Publish fourth pset

_psets/4.md

+---
+title: Problem Set 4
+---
+
+## (6.1)
+
+{:.question}
+Prove the BAC–CAB rule $$A \times (B \times C) = B(A \cdot C) - C (A \cdot B)$$ by writing it out in
+the summations convention, and use it to show that $$\nabla \times (\nabla \times E) = \nabla
+(\nabla \cdot E) - \nabla^2 E$$.
+
+I'm going to use the [Levi-Civita symbol](https://en.wikipedia.org/wiki/Levi-Civita_symbol). I'm
+also going to use $$i_+$$ to represent $$(i + 1) \text{ mod } 3$$ for any coordinate index $$i$$. So
+if $$i$$ is 2, then $$i_+ = 3$$ and $$i_{+ +} = 1$$.
+
+The $$i$$th coordinate of $$A \times (B \times C)$$ is
+
+$$
+\begin{align*}
+\epsilon_{i j k} A_j \epsilon_{k l m} B_l C_m
+&= A_{i_+} \epsilon_{i_{+ +} l m} B_l C_m - A_{i_{+ +}} \epsilon_{i_+ l m} B_l C_m \\
+&= A_{i_+} (B_i C_{i_+} - B_{i_+} C_i) - A_{i_{+ +}} (B_{i_{+ +}} C_i - B_i C_{i_{+ +}}) \\
+&= A_i B_i C_i + A_{i_+} B_i C_{i_+} + A_{i_{+ +}} B_i C_{i_{+ +}} - \\
+&\phantom{x=} A_i B_i C_i - A_{i_+} B_{i_+} C_i - A_{i_{+ +}} B_{i_{+ +}} C_i  \\
+&= B_i A_j C_j - C_i A_j B_j
+\end{align*}
+$$
+
+which is the $$i$$th coordinate of $$B(A \cdot C) - C (A \cdot B)$$.
+
+If we take $$\nabla$$ to be a three-vector of partial differentiation operators, then this shows
+that
+
+$$
+\begin{align*}
+\nabla \times (\nabla \times E)
+&= \nabla (\nabla \cdot E) - E (\nabla \cdot \nabla) \\
+&= \nabla (\nabla \cdot E) - \nabla^2 E
+\end{align*}
+$$
+
+## (6.2)
+
+### (a)
+
+{:.question}
+Use Gauss’ Law to find the capacitance between two parallel plates of area A at a potential
+difference V and with a spacing d. Neglect the fringing fields by assuming that this is a section of
+an infinite capacitor.
+
+The capacitance between two objects is the ratio of their charge to their potential difference.

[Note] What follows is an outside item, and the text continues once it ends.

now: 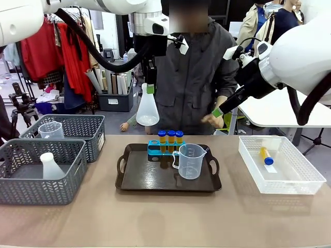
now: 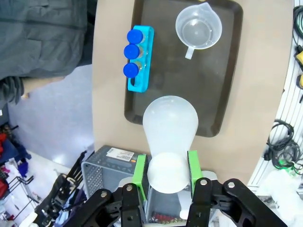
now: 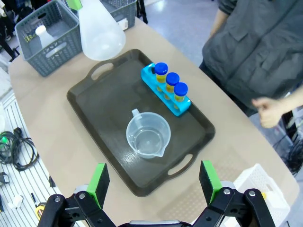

+(This ratio does not depend on the charge because of the linearity of Maxwell's equations.) So to
+find the capacitance between two plates with a potential difference V, we need to know what charge
+is required to generate that potential difference.
+
+Consider a single infinite plane with a charge density $$\sigma$$. By symmetry the field must be
+perpendicular to the plane everywhere. For energy to be conserved this means that the field doesn't
+vary with distance. Consider a section of area $$A$$ on the plane. If we expand this symmetrically
+to a box that is bisected by the plane, Gauss' Law tells us that $$2 A E = \sigma A / \epsilon_0$$,
+so the field strength $$E$$ is $$\sigma / (2 \epsilon_0)$$.
+
+Thus between two planes with opposite charge densities $$\sigma$$ and $$-\sigma$$, the field is
+$$\sigma / \epsilon_0$$ everywhere. (Outside the field is zero, since the fields from the two planes
+cancel.) This means the potential difference between the planes is $$d \sigma / \epsilon_0$$. As
+such the capacitance is $$Q / V = A \sigma \epsilon_0 / (d \sigma) = A \epsilon_0 / d$$.
+
+### (b)
+
+{:.question}
+Show that when a current flows through the capacitor, the integral over the internal displacement
+current is equal to the external electrical current.
+
+The displacement current is the derivative of $$D$$ with respect to time. By definition $$D =
+\epsilon_0 E$$, and in the last problem we found that $$E = \sigma / \epsilon_0$$. So here $$D =
+\sigma$$. Since the charge per area $$A$$ on one of the capacitor's plates is $$Q = A \sigma$$, we
+can deduce that $$I = d Q / d t = A d \sigma / d t$$. Thus $$\partial D / \partial t = I / A$$, so
+if we integrate over area $$A$$ we find that the displacement current is $$I$$ as expected.
+
+### (c)
+
+{:.question}
+Integrate the energy density to find the stored energy at a fixed potential. The answer should be
+expressed in terms of the capacitance.
+
+$$U = \frac{1}{2} (E \cdot D + B \cdot H)$$
+
+At a fixed potential $$V$$ all charge is static, so there is no magnetic field. So since $$D =
+\epsilon_0 E$$, $$U = \epsilon_0 E^2 / 2$$. Plugging in $$E = \sigma / \epsilon_0$$ and integrating
+over a volume $$A d$$ we find that the energy (in Joules) stored in the electric field is
+
+$$
+\begin{align*}
+\frac{A d \sigma^2}{2 \epsilon_0}
+&= \frac{1}{2} \frac{A \epsilon_0}{d} \frac{d^2 \sigma^2}{\epsilon_0^2} \\
+&= \frac{1}{2} C V^2
+\end{align*}
+$$
+
+### (d)
+
+{:.question}
+Batteries are rated by amp-hours, the current they can supply at the design voltage for an hour.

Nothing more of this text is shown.